■ **COLLECTED MATERIAL**:

[Start of Attachment]

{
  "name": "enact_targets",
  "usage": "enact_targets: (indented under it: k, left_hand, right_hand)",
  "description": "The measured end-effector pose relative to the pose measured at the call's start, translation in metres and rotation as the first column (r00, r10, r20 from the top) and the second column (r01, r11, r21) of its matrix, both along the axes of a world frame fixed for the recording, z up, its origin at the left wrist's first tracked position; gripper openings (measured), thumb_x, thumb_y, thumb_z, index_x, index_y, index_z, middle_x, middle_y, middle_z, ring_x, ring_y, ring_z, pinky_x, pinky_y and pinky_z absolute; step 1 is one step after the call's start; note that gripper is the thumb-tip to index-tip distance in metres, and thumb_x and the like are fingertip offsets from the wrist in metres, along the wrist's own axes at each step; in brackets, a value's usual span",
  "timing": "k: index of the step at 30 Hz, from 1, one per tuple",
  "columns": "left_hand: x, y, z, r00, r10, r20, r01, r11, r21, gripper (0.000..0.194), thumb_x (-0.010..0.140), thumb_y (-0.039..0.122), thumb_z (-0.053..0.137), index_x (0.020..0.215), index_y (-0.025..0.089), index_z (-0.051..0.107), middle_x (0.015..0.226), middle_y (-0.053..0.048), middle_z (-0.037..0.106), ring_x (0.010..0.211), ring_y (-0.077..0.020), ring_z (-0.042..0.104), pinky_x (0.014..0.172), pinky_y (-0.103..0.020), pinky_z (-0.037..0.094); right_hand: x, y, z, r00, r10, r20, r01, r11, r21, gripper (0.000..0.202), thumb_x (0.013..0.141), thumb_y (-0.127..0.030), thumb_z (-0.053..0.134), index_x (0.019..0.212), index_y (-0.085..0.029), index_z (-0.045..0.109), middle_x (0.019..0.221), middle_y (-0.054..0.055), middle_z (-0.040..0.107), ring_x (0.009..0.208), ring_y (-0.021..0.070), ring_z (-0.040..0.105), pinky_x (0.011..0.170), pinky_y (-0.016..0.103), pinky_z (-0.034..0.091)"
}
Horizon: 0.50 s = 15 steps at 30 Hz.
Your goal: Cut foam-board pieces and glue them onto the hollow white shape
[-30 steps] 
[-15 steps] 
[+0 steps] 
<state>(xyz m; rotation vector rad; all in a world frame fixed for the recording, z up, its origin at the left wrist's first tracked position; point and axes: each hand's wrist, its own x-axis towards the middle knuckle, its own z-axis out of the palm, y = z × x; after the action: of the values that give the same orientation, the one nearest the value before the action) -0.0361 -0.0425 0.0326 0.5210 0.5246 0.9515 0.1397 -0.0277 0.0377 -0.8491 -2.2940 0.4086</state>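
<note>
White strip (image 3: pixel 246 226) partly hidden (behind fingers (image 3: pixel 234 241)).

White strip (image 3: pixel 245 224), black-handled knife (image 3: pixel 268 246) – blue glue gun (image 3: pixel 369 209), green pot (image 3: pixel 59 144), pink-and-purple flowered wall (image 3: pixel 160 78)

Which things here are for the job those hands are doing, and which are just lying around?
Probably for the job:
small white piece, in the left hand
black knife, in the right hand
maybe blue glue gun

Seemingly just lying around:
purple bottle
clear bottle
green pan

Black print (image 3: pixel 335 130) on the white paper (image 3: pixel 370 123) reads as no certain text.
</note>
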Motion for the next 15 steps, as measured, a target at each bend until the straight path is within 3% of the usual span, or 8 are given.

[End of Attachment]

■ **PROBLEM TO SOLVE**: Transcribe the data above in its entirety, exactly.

■ **ANSWER TO THE PROBLEM**:
{
  "name": "enact_targets",
  "usage": "enact_targets: (indented under it: k, left_hand, right_hand)",
  "description": "The measured end-effector pose relative to the pose measured at the call's start, translation in metres and rotation as the first column (r00, r10, r20 from the top) and the second column (r01, r11, r21) of its matrix, both along the axes of a world frame fixed for the recording, z up, its origin at the left wrist's first tracked position; gripper openings (measured), thumb_x, thumb_y, thumb_z, index_x, index_y, index_z, middle_x, middle_y, middle_z, ring_x, ring_y, ring_z, pinky_x, pinky_y and pinky_z absolute; step 1 is one step after the call's start; note that gripper is the thumb-tip to index-tip distance in metres, and thumb_x and the like are fingertip offsets from the wrist in metres, along the wrist's own axes at each step; in brackets, a value's usual span",
  "timing": "k: index of the step at 30 Hz, from 1, one per tuple",
  "columns": "left_hand: x, y, z, r00, r10, r20, r01, r11, r21, gripper (0.000..0.194), thumb_x (-0.010..0.140), thumb_y (-0.039..0.122), thumb_z (-0.053..0.137), index_x (0.020..0.215), index_y (-0.025..0.089), index_z (-0.051..0.107), middle_x (0.015..0.226), middle_y (-0.053..0.048), middle_z (-0.037..0.106), ring_x (0.010..0.211), ring_y (-0.077..0.020), ring_z (-0.042..0.104), pinky_x (0.014..0.172), pinky_y (-0.103..0.020), pinky_z (-0.037..0.094); right_hand: x, y, z, r00, r10, r20, r01, r11, r21, gripper (0.000..0.202), thumb_x (0.013..0.141), thumb_y (-0.127..0.030), thumb_z (-0.053..0.134), index_x (0.019..0.212), index_y (-0.085..0.029), index_z (-0.045..0.109), middle_x (0.019..0.221), middle_y (-0.054..0.055), middle_z (-0.040..0.107), ring_x (0.009..0.208), ring_y (-0.021..0.070), ring_z (-0.040..0.105), pinky_x (0.011..0.170), pinky_y (-0.016..0.103), pinky_z (-0.034..0.091)"
}
Horizon: 0.50 s = 15 steps at 30 Hz.
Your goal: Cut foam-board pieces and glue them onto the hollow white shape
[-30 steps] 
[-15 steps] 
[+0 steps] 
<state>(xyz m; rotation vector rad; all in a world frame fixed for the recording, z up, its origin at the left wrist's first tracked position; point and axes: each hand's wrist, its own x-axis towards the middle knuckle, its own z-axis out of the palm, y = z × x; after the action: of the values that give the same orientation, the one nearest the value before the action) -0.0361 -0.0425 0.0326 0.5210 0.5246 0.9515 0.1397 -0.0277 0.0377 -0.8491 -2.2940 0.4086</state>
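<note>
White strip (image 3: pixel 246 226) partly hidden (behind fingers (image 3: pixel 234 241)).

White strip (image 3: pixel 245 224), black-handled knife (image 3: pixel 268 246) – blue glue gun (image 3: pixel 369 209), green pot (image 3: pixel 59 144), pink-and-purple flowered wall (image 3: pixel 160 78)

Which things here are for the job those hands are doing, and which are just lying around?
Probably for the job:
small white piece, in the left hand
black knife, in the right hand
maybe blue glue gun

Seemingly just lying around:
purple bottle
clear bottle
green pan

Black print (image 3: pixel 335 130) on the white paper (image 3: pixel 370 123) reads as no certain text.
</note>
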Motion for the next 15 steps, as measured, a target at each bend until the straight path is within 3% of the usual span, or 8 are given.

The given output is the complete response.